■ Try it
Wherever a line in the data holds the word "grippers", pull that line out.

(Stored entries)
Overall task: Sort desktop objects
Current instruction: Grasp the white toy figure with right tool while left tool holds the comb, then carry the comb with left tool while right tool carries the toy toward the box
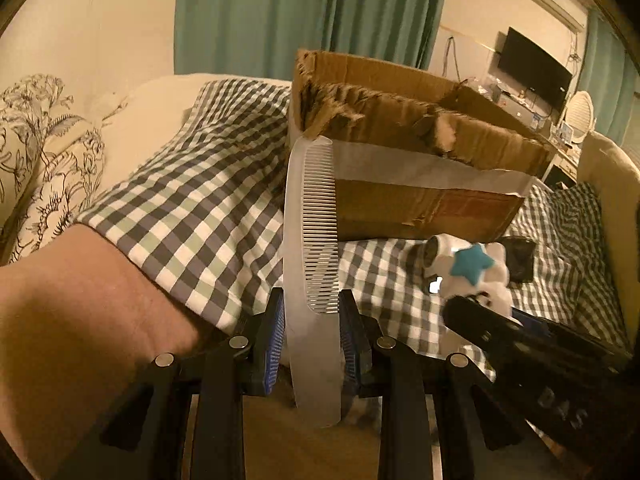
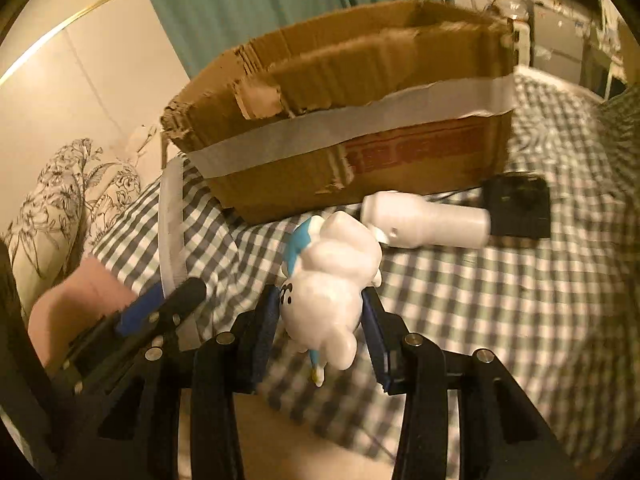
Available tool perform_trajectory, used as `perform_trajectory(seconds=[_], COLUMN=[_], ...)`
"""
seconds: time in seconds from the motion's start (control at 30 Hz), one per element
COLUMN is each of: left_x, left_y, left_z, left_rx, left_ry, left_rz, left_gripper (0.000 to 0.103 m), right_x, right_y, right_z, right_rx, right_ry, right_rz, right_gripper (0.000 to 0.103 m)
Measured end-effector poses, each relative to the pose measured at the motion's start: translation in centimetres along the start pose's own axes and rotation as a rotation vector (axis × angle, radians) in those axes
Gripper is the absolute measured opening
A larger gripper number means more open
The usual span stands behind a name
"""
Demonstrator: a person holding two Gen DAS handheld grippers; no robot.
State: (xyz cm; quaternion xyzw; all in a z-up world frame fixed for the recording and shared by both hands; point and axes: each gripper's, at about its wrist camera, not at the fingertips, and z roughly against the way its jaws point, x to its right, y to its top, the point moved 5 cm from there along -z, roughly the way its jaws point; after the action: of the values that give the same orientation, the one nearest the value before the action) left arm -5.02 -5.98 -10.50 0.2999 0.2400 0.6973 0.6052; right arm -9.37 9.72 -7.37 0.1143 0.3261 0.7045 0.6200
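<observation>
My left gripper [image 1: 312, 308] is shut on a translucent white comb [image 1: 308, 220], which stands upright between the blue pads in front of the cardboard box [image 1: 420, 208]. In the right wrist view the same comb [image 2: 172, 220] rises from the left gripper [image 2: 176, 300] at the left. My right gripper [image 2: 320, 300] is shut on a white figurine with blue markings [image 2: 332, 272], its pads pressing both sides. The left wrist view shows that figurine with its blue star [image 1: 476, 268] at the tip of the right gripper [image 1: 480, 320].
A torn, taped cardboard box [image 2: 360, 120] sits open-topped on the checked bedspread [image 2: 480, 300]. A white bottle [image 2: 428, 220] lies on its side before it, next to a black flat object [image 2: 516, 208]. Floral pillows [image 1: 40, 160] lie at left. A forearm [image 1: 80, 320] fills the lower left.
</observation>
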Motion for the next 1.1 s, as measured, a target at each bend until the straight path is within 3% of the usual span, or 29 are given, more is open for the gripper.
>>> perform_trajectory(seconds=[0.3,0.7,0.83,0.93,1.03,1.07,1.1], left_x=[1.9,5.2,4.5,4.4,4.3,4.2,4.1], left_y=[1.6,6.9,5.4,2.0,-0.4,-0.9,-1.3], left_z=[4.2,8.2,5.9,2.1,-1.2,-2.2,-3.1], left_rx=[0.076,0.184,0.093,-0.054,-0.151,-0.177,-0.210], left_ry=[-0.045,-0.150,-0.193,-0.206,-0.176,-0.174,-0.184], left_rz=[-0.041,-0.110,-0.101,-0.111,-0.156,-0.163,-0.164], left_gripper=[0.026,0.026,0.027,0.031,0.033,0.038,0.053], right_x=[2.8,2.1,2.9,3.9,4.7,4.9,5.1], right_y=[0.1,5.0,5.0,4.0,3.0,2.7,2.6], right_z=[6.6,11.0,10.2,8.4,6.8,6.2,5.8], right_rx=[0.099,0.248,0.244,0.203,0.164,0.149,0.142], right_ry=[-0.043,-0.090,-0.089,-0.087,-0.084,-0.084,-0.082], right_rz=[-0.040,0.037,0.010,-0.017,-0.033,-0.035,-0.037], right_gripper=[0.041,0.041,0.041,0.041,0.041,0.041,0.041])
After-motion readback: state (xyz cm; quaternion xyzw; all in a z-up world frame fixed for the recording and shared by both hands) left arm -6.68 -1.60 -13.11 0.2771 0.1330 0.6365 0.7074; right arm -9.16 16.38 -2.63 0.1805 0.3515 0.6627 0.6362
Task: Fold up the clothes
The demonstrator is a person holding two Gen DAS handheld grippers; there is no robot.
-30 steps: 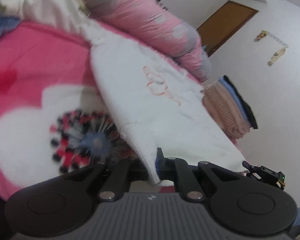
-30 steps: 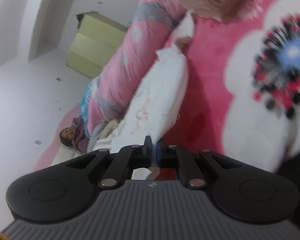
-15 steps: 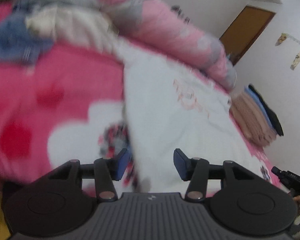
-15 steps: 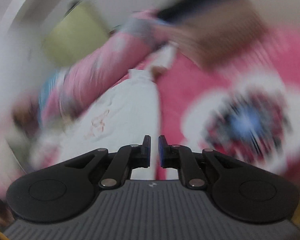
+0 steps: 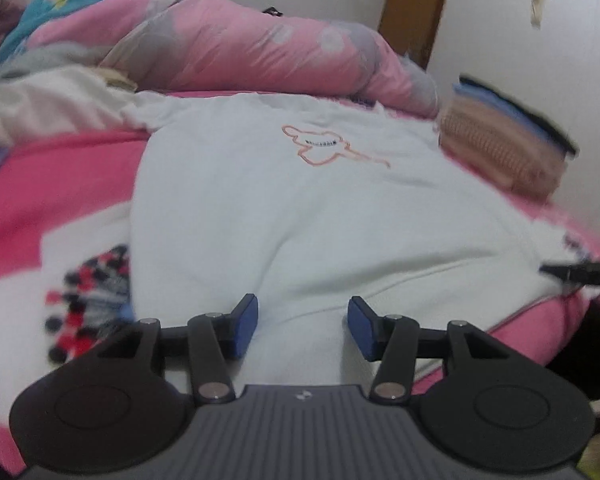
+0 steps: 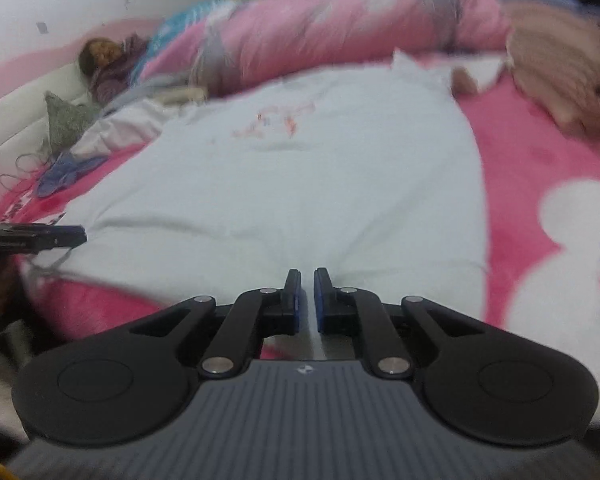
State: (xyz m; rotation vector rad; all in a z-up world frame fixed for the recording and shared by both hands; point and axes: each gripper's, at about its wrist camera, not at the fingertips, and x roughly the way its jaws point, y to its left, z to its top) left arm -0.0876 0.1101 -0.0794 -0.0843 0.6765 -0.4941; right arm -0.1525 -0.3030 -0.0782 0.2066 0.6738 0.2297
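Left wrist: shirt beyond hand-held gripper

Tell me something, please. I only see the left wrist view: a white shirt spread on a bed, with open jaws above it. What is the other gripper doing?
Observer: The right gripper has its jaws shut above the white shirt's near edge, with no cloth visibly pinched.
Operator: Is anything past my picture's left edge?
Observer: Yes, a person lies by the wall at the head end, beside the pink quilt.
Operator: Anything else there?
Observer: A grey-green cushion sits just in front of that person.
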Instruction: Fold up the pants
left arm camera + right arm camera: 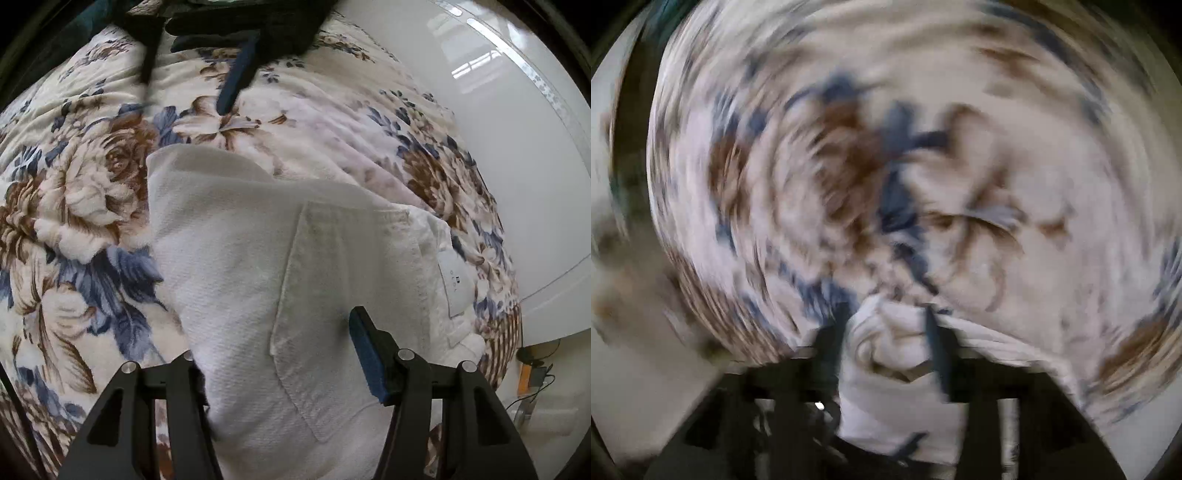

■ Output for this task
Demonstrator: a person holding two Gen DAS handheld grippers; no robot.
The demonstrator is a person holding two Gen DAS handheld grippers; there is no robot.

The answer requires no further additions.